* [AIM OF THE EXERCISE]
In the answer, each line from the top of the material through the line that contains "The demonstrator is" is restated exactly. No picture is given again.

_ _ _ _ _

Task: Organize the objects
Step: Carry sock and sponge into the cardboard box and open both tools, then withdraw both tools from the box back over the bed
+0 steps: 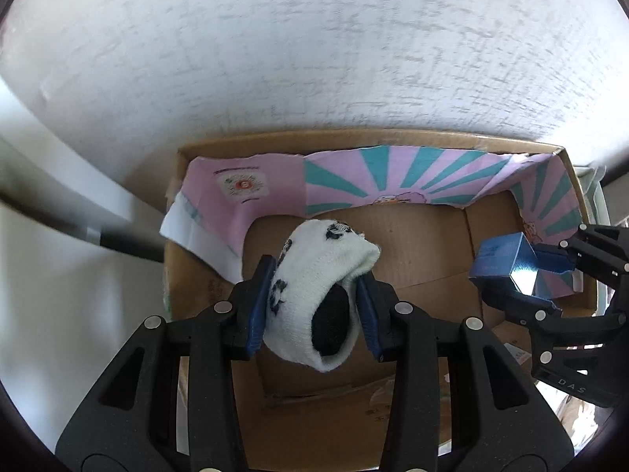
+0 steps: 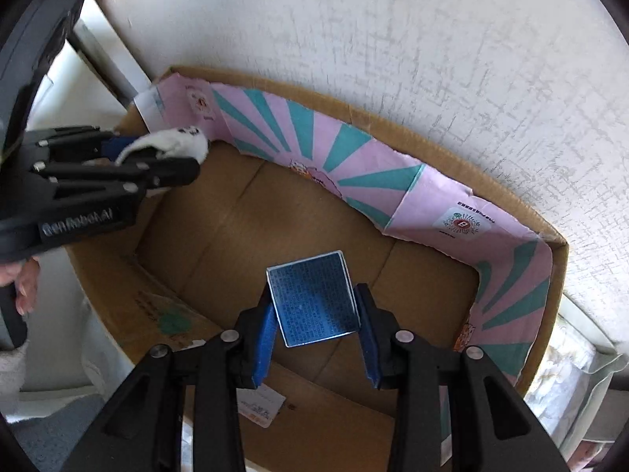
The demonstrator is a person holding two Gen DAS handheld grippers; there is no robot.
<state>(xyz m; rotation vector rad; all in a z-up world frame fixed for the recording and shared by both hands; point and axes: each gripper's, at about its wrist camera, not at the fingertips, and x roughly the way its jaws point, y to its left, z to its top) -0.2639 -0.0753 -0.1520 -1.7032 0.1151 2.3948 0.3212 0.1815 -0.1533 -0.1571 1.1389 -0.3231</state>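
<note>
My left gripper (image 1: 314, 303) is shut on a rolled white sock (image 1: 314, 275) with black spots, held above the left side of an open cardboard box (image 1: 416, 251). It also shows in the right wrist view (image 2: 157, 157) with the sock (image 2: 173, 139). My right gripper (image 2: 314, 326) is shut on a small shiny blue box (image 2: 312, 299), held over the box's right part (image 2: 220, 220). In the left wrist view the right gripper (image 1: 550, 279) and the blue box (image 1: 503, 261) sit at the right.
Pink and teal printed paper (image 1: 393, 177) lines the box's inner walls (image 2: 354, 157). A white textured wall (image 1: 314, 39) stands right behind the box. A white label (image 2: 261, 403) is on the near flap. A plastic bag (image 2: 570, 377) lies to the right.
</note>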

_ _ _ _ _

* [YOUR SOLUTION]
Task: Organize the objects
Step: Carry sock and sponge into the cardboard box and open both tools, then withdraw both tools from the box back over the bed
+0 steps: 
+0 steps: 
The demonstrator is a person holding two Gen DAS handheld grippers; there is no robot.

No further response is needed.